The site is important because it confirms that Centrosaurus was a herding dinosaur, and documents that the herds were larger than previously thought, numbering well into the thousands. When combined with data from Dinosaur Provincial Park, located 100 km west of Hilda, data from the mega-bonebed also suggest that Centrosaurus migrated annually in an east-west direction, toward or away from the interior seaway that occupied the centre of North America at that time.

The Site

The Hilda area was selected for study by the Royal Tyrrell Museum scientists in 1997 because of the potential it offered to better understand the size of ceratopsian herds. Although there had been considerable study of Centrosaurus bonebeds at Dinosaur Provincial Park since the late 1970s, the three-dimensional Badlands at the Park made it difficult to test the hypothesis that some of those bonebeds may have been deposited together as part of a larger event. The more continuous geologic exposures along the steeply walled South Saskatchewan River valley west of Hilda allowed higher resolution stratigraphic correlation of fossil localities.

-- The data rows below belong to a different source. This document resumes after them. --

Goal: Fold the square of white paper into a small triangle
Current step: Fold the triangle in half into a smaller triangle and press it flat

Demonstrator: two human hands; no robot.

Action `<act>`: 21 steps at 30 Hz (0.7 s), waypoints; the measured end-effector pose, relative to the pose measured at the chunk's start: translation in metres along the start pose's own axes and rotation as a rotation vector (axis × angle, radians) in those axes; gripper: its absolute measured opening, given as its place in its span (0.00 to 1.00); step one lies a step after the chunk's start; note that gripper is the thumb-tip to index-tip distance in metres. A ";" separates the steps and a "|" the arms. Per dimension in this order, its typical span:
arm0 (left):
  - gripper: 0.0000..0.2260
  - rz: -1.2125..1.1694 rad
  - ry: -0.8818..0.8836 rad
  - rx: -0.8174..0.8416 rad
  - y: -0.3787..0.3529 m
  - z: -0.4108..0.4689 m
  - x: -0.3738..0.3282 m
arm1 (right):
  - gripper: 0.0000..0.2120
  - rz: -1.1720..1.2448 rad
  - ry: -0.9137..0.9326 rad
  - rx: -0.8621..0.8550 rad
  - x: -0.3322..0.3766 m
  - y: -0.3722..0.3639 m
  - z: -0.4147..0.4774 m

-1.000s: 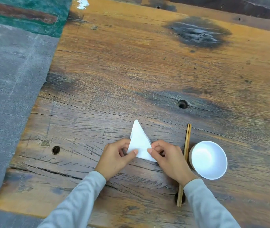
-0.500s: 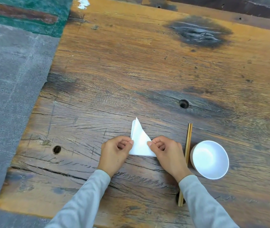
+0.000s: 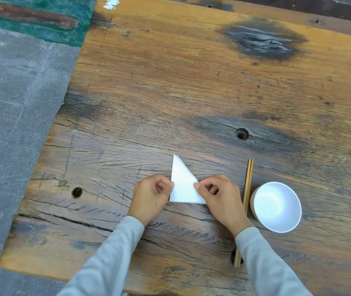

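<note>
The white paper (image 3: pixel 182 185) lies folded into a small triangle on the wooden table (image 3: pixel 191 92), its sharp tip pointing away from me. At that tip two layers show slightly apart. My left hand (image 3: pixel 152 194) pinches the triangle's left edge between thumb and forefinger. My right hand (image 3: pixel 219 195) pinches the right slanted edge with its fingertips and covers the lower right corner.
A pair of wooden chopsticks (image 3: pixel 247 184) lies just right of my right hand, pointing away from me. An empty white bowl (image 3: pixel 277 207) stands right of them. The table's left edge drops to a grey floor (image 3: pixel 10 124).
The paper's upper flap has come down and the triangle now lies flatter. Both hands have shifted slightly up along its edges and closed their pinch on it.
</note>
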State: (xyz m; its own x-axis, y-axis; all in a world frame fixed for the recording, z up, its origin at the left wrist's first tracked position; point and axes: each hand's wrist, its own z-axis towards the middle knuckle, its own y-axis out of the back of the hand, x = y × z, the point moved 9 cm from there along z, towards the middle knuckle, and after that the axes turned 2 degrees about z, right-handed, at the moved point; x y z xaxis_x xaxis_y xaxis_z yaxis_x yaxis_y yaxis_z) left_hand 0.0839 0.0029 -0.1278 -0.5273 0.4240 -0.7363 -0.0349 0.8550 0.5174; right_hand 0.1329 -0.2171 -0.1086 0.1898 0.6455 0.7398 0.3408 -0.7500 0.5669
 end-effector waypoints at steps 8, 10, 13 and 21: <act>0.09 0.127 0.000 0.004 0.002 0.000 -0.003 | 0.04 -0.002 -0.024 -0.005 0.001 0.000 0.000; 0.09 0.149 0.012 0.005 0.002 0.002 -0.004 | 0.05 0.000 -0.034 -0.004 0.001 -0.001 0.000; 0.10 0.168 0.017 0.006 0.002 0.003 -0.006 | 0.06 -0.009 -0.039 -0.005 0.000 -0.001 0.000; 0.09 0.203 0.009 0.002 0.001 0.004 -0.010 | 0.07 -0.013 -0.041 -0.008 -0.001 0.000 -0.001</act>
State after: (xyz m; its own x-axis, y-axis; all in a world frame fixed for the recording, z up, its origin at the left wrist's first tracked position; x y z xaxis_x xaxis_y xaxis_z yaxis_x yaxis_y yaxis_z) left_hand 0.0920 0.0006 -0.1218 -0.5313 0.5849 -0.6129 0.0743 0.7528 0.6540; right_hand 0.1322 -0.2174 -0.1091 0.2227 0.6607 0.7168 0.3364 -0.7422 0.5796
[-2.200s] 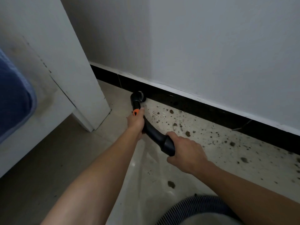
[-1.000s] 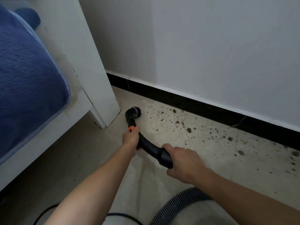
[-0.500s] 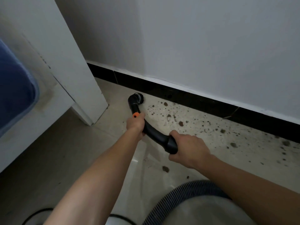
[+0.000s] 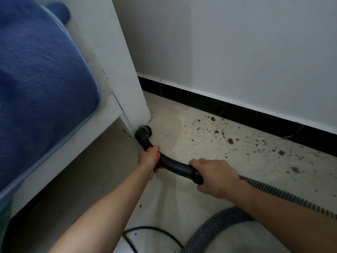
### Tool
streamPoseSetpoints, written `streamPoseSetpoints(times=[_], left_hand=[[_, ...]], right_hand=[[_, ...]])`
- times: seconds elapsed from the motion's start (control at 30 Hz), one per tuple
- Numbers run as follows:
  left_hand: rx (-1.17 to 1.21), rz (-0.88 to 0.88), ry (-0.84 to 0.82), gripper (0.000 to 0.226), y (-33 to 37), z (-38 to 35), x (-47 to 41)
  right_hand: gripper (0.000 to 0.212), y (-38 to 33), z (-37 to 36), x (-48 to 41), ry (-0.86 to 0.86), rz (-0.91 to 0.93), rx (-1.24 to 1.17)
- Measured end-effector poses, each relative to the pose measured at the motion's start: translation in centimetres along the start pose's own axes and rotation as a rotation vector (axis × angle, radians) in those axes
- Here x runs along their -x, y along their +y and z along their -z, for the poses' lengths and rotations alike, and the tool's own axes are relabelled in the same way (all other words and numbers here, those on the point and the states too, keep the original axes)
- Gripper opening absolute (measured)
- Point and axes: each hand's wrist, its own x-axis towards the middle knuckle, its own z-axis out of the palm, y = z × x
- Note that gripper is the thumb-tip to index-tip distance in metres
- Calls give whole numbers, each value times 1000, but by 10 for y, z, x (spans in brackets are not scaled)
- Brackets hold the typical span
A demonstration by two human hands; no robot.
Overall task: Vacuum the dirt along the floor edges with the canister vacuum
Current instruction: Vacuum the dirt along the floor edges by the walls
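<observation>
Crouching over the floor (image 4: 182,201), the person has both hands on the black vacuum wand (image 4: 175,166). The left hand (image 4: 148,158) is wrapped tight around it just behind an orange collar (image 4: 149,149); the right hand (image 4: 216,177) is clenched around the rear grip, where the ribbed hose (image 4: 280,193) trails off to the right. The round nozzle (image 4: 145,131) sits on the floor right at the foot of the white bed frame (image 4: 127,84) (blue bedding (image 4: 36,84) above). Dirt (image 4: 230,141) lies scattered along the black baseboard (image 4: 237,108), well right of the nozzle. No container, brand mark or lettering can be made out.
</observation>
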Motion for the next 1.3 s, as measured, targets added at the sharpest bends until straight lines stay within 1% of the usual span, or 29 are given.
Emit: streamPoseSetpoints(times=[0.13, 0.27, 0.3, 0.4, 0.47, 0.57, 0.7, 0.73, 0.8, 0.87, 0.93, 1.0, 1.1, 1.17, 1.23, 1.3], left_hand=[[-4, 1, -174, 39, 12, -12, -3], [31, 1, -241, 49, 36, -30, -22], [36, 7, -266, 49, 42, -34, -27], [31, 27, -317, 40, 51, -44, -33], [45, 38, -298, 42, 47, -45, -37], [78, 71, -205, 48, 23, -32, -34], [112, 104, -45, 29, -22, 0, -5], [114, 107, -27, 28, -29, 7, 4], [105, 115, -6, 26, -42, 16, 20], [82, 119, -8, 26, -48, 16, 34], [21, 108, -50, 30, -52, 9, 45], [-59, 90, -133, 38, -49, -5, 53], [-164, 53, -267, 50, -29, -33, 56], [-189, 26, -332, 55, -13, -48, 57], [-194, 13, -371, 58, -4, -55, 54], [-172, 13, -383, 52, -4, -50, 50]], right_hand=[[44, 19, 10, -7, -2, -73, 3], [43, 30, 27, -29, 18, -127, -7], [43, 35, 28, -34, 13, -149, -14], [44, 50, 27, -42, -9, -226, -47], [43, 49, 24, -42, -12, -213, -33], [43, 28, 18, -36, -11, -89, -21], [56, -13, 2, -24, -65, 27, 33], [55, -24, -4, -19, -79, 42, 70], [43, -40, -11, -7, -110, 62, 123], [37, -44, -15, 11, -130, 51, 118], [37, -36, -13, 28, -132, 17, 95], [36, -21, -5, 39, -133, -27, 68], [33, 2, 10, 42, -136, -130, 31], [32, 14, 18, 38, -132, -198, 16], [29, 19, 25, 34, -159, -241, -43], [28, 18, 30, 33, -183, -241, -136]])
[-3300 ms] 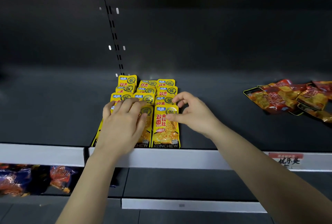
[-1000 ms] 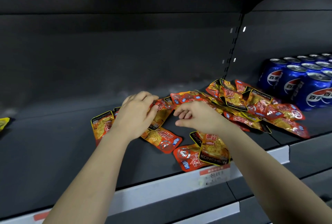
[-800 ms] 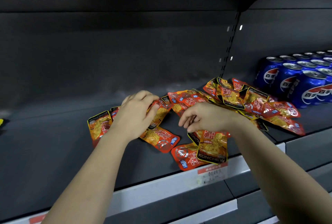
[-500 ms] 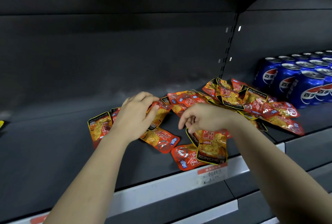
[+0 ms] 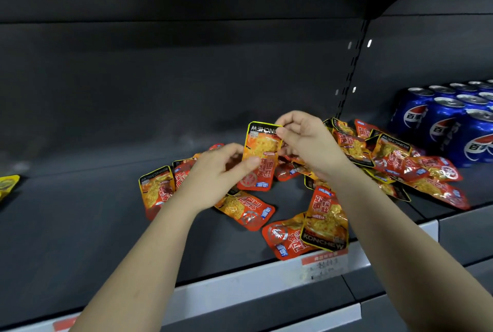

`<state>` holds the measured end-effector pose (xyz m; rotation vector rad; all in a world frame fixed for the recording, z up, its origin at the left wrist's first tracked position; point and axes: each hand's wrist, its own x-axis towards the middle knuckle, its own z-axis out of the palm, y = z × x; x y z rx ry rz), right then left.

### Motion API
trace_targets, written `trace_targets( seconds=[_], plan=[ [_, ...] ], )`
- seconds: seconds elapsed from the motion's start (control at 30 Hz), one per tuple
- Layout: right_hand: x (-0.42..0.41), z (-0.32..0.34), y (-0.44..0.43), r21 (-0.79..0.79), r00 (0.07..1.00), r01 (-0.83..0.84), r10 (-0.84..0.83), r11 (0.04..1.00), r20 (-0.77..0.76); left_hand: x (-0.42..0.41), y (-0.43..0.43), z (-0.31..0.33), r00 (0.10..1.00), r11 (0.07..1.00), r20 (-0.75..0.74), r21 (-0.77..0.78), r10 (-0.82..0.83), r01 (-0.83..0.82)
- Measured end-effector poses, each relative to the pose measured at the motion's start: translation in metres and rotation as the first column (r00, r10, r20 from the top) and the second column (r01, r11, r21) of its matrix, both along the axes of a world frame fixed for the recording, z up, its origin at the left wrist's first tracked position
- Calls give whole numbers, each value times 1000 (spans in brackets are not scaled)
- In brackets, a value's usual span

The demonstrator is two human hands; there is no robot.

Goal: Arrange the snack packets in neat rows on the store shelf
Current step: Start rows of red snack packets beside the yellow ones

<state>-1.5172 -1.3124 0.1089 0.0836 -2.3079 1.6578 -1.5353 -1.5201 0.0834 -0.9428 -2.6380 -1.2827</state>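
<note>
- The lifted packet (image 5: 262,157) hangs just above the shelf (image 5: 80,225), upright, its brand strip at the top and reading upside down; only the hands touch it
- The right hand (image 5: 306,142) pinches its top edge between thumb and fingers; the left hand (image 5: 216,174) curls on its lower left side, thumb across the face
- The step in hand looks like turning this packet the right way round before laying it down; a half turn in its own plane, passed from pinch to pinch, should do it
- Grip the sealed borders, not the filled middle; the foil looks slick and may slip from a light pinch
- The loose packets (image 5: 394,163) lie jumbled and overlapping below the hands and off to the right, near the cans (image 5: 448,129); one front packet (image 5: 326,217) rests at the shelf lip above the price label (image 5: 324,262)
- The stretch of shelf left of the jumble seems the place to start a row; set the first one square to the lip so the rest can butt against it; stay clear of the yellow packet (image 5: 6,185) at the far left
</note>
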Motion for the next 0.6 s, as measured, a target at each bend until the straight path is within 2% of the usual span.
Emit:
trace_targets(
  seconds=[0.1,0.2,0.33,0.43,0.5,0.6],
  plan=[
    [0,-1,-5,-191,1000,-4,8,982,17,-3,0,-2,997,996,77,93,-5,-2],
    [-3,-5,-4,-255,999,10,-2,967,32,-8,-4,-2,995,975,84,212,43,-60],
    [1,-5,-1,-186,991,-90,106,978,81,-12,-7,2,985,871,159,472,66,-135],
    [4,-5,-6,-31,961,-229,231,973,154,-12,-7,6,968,753,236,621,88,-220],
    [5,-6,-12,34,943,-276,264,961,202,-12,-6,9,956,680,275,683,100,-267],
    [6,-6,-23,14,944,-260,251,965,214,-10,-6,10,951,614,294,734,99,-291]
  ],
)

Based on the field notes of Wann Langston (1959) and excavation reports from the Provincial Museum (1964-1966), two Centrosaurus bonebed sites were already known from the Hilda area. However, during a two-day reconnaissance by the Tyrrell Museum in 1997, a total of 14 Centrosaurus bonebeds were documented in one geologic horizon, thus confirming the presence of the mega-bonebed and defining its minimum extent.

The mega-bonebed occurs in the lower 25 metres of the Dinosaur Park Formation, a world-renowned geological unit that is rich in dinosaurs and well exposed at Dinosaur Provincial Park. The age of the bonebed has been assessed at 76 million years, the same age as the lower portion of the rich dinosaur assemblage at Dinosaur Provincial Park.

The Tyrrell Museum excavated and studied parts of the Hilda mega-bonebed in 1997. That research indicated that the Hilda mega-bonebed is a monodominant bonebed that contains the skeletal remains of mostly one species of horned dinosaur, Centrosaurus apertus.

Origin and Significance of the Hilda Mega-Bonebed

Like many of the monodominant bonebeds at Dinosaur Provincial Park, the Hilda mega-bonebed appears to have resulted from a large-scale coastal plain flood that overtook a very large herd of Centrosaurus apertus. Evidence for coastal plain flooding recurs throughout the Cretaceous formations that host these bonebeds. Large-scale flooding appears to have been driven by seasonally active tropical storms in the adjacent seaway. Accordingly, such storms were probably similar to those that occur today in coastal regions of the Gulf of Mexico and Bangladesh. Data from the fossils collected at Hilda indicate that death and final burial were caused by separate flooding events. For example, many of the ceratopsian carcasses at Hilda were trampled, broken and scavenged by other dinosaurs before final burial.

Monodominant bonebeds containing the remains of horned dinosaurs such as Centrosaurus, Styracosaurus, and Pachyrhinosaurus are common in upper Cretaceous sediments at many localities throughout southern and central Alberta. For example, seventeen Centrosaurus bonebeds and two Styracosaurus bonebeds have been documented so far at Dinosaur Provincial Park, although there is no direct evidence that any of these form a mega-bonebed. Multiple occurrences of monodominant bonebeds containing the same kind of dinosaur are regarded as strong evidence for normal, gregarious behaviour. Thus, the Hilda mega-bonebed provides additional evidence that herding behaviour was normal for Centrosaurus apertus, and that herds of Centrosaurus moved regularly in an east-west direction between Hilda and Dinosaur Provincial Park.

Whether or not the Hilda mega-bonebed is actually the biggest bonebed in the world is an academic question that cannot be answered easily. The site is remote and difficult to work, and the effort, complexity and resources required to fully unearth the site would be staggering. At present, the Zhucheng bonebed in Shandong, China, holds the record as the world's largest and continuously traceable dinosaur bonebed. As currently excavated it is 500 m long and 30 m wide, and comprises multiple beds of fossil-rich sediment that host tens of thousands of elements from the giant (~20 tonnes) hadrosaur Shantungosaurus giganteus.